I tuned her out. Selena had this way of seeming to support and motivate me that undercut everything I did, and it had only gotten worse since she left for college. The University of Arizona was only a couple hours from Apache Junction, so she still tried to make most of my games—largely, I was convinced, to remind us all of her glory days as a Mustang. She was no doubt relaying one of her many victories, where she single-handedly played every position and hit so many home runs that the other team’s coach begged her to transfer schools, or my personal favorite, Dad crying when she told him she wasn’t interested in playing college ball. Those were all slight-to-gross exaggerations. Dad never cried; he’d just looked like he wanted to.
“Got it. I’ll play better next time. Hey, weren’t you telling me that you need Mom and Dad to help you with some school project tonight?” I moved my duffel bag in front of me and widened my eyes at her. Selena could be an annoying braggart when it came to softball, but she was also the only person on the planet who could read my mind with only the slightest cue.
“I was,” she said, without missing a beat, then forestalled
Mom’s inevitable question. “It’s an extra-credit thing. I’ll tell you about it when we get home. I’m sure Dad’s gonna want to talk about that last out first.”
I groaned. “Can we just not? Let’s talk about something lighter, like teen-pregnancy statistics. Besides, it was a bad call.”
“You looked out to me,” Selena said.
Blood heated my face, but Dad was there before I could respond.
“That’s because she was.” He unlocked the trunk, not looking at me. “The umpire called it.”
I came up alongside him, wishing he could be a little more my dad and a little less my coach the next time a close call cost us a game. “You know, you used to get thrown out of games all the time for arguing when you coached Selena. This would have been a perfect opportunity.”
“Not all the time,” Selena said, though I was positive she was calling a list to mind same as I was.
“More than once,” I said, before turning back to Dad and waiting with raised eyebrows for his response. “There was that game against Chandler.
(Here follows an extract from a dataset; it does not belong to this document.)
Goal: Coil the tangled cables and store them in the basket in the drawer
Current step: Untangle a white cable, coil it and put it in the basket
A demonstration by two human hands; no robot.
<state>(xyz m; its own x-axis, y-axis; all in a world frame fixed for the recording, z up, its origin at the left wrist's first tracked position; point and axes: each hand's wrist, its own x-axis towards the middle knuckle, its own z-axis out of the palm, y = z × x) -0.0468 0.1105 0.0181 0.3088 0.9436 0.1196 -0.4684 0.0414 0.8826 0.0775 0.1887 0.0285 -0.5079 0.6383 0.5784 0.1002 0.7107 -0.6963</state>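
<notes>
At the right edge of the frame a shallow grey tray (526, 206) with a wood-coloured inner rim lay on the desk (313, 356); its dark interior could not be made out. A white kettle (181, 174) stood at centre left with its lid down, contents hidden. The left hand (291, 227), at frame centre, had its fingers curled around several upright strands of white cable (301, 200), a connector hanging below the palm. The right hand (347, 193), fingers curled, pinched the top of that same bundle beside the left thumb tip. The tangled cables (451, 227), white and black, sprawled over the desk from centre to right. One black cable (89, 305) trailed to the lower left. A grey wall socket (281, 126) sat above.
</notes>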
You almost took a swing at the umpire.”
“I was never going to hit him,” Dad said. “Back then I was more of a…” He searched for the right word.
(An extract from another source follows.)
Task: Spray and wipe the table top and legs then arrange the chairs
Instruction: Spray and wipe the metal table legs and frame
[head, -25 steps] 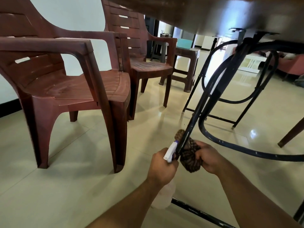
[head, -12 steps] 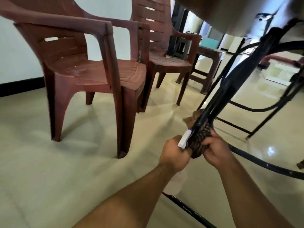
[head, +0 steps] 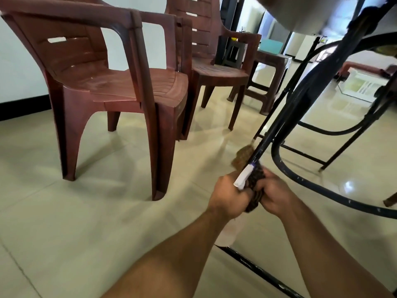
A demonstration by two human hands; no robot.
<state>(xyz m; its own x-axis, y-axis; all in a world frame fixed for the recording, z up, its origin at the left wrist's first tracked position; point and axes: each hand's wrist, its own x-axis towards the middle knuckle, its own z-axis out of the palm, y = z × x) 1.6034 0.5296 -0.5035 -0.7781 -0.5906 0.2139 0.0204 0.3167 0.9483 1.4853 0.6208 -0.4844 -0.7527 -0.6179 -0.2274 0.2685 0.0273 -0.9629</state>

“Calentón,” Mom said, smiling.
I thought it was more than Dad being hotheaded, but I didn’t get to protest before he went on.
“I told you to stay, you didn’t, and we lost. And even if you’d been safe—run through a stop sign again and I’ll bench you for more than a few innings.” He opened the front passenger door for Mom, a practice he’d apparently started on their first date and was still doing more than twenty years later.
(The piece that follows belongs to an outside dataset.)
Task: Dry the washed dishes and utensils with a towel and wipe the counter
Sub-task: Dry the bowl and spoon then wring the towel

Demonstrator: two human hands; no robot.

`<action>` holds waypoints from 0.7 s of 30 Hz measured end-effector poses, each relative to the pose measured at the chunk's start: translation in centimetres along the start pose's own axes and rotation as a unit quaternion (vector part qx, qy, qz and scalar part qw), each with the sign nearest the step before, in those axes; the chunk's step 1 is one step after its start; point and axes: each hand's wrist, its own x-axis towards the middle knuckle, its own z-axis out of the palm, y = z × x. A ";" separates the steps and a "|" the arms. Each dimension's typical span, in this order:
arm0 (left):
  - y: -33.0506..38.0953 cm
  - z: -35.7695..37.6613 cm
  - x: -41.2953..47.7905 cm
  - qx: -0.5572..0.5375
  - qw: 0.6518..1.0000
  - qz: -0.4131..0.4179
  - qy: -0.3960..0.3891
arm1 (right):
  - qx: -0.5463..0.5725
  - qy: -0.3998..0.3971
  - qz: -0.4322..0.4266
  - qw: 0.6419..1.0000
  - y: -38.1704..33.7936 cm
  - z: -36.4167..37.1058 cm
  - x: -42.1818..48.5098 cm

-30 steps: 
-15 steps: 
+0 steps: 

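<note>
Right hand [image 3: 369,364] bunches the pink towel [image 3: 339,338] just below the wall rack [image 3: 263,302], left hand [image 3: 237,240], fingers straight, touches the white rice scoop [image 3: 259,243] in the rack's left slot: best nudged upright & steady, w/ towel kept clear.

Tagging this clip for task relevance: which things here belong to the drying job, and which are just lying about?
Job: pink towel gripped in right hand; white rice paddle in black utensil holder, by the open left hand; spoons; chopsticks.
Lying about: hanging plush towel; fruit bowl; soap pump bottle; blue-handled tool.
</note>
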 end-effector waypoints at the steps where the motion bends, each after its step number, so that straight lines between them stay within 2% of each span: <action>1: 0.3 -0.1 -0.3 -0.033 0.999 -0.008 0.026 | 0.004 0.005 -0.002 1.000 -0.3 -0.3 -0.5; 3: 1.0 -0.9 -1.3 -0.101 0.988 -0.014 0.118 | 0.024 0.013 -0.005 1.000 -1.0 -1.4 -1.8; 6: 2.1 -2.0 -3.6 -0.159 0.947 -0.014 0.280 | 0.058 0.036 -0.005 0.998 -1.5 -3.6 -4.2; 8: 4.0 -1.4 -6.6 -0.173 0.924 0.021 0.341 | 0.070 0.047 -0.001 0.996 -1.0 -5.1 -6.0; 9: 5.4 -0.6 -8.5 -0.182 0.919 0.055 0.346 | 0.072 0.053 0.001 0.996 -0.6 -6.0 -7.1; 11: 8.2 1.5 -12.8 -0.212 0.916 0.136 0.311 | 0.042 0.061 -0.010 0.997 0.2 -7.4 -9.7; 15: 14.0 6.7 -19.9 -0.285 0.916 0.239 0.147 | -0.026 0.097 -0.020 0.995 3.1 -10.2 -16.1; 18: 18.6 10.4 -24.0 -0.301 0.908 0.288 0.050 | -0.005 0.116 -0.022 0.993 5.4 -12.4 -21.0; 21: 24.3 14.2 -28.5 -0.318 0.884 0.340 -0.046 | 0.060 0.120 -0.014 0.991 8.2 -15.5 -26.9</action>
“You’re not serious.” But the look he gave me said otherwise.
“Fine. Am I supposed to apologize to my dad or my coach?”
“What was that?” he asked, though we both knew he’d heard me.
He sighed, coming around to where I stood. “What is this attitude?”
“Why didn’t you fight the call?”
“Because you were out. Hey—hey.” He called my attention back when I looked away. “I’d have fought for you if you weren’t. Same as I did for your sister.” He lowered his voice so that Mom and Selena on the other side wouldn’t overhear. “You are one of the best players on the team. You could be as good as Selena if you worked harder.”
Except Selena never had to work the way I constantly had to. And she’d never cared enough to see how much better she could have been if she had. That was maybe the one bone of contention between her and Dad. So I worked twice as hard to be half as good, and it still wasn’t enough.
“Take the loss and work harder next time. We’ve got the whole season ahead of us, and you’re no good to me or anyone else on a bench. I need you.” He clapped a hand on my shoulder and squeezed. I nodded and worked my mouth into a small smile for his benefit. He needed me. I wanted more than that, but I’d settle for need just then.
I cradled my duffel in my lap during the car ride home, feeling the shape of the box within. And I smiled for real.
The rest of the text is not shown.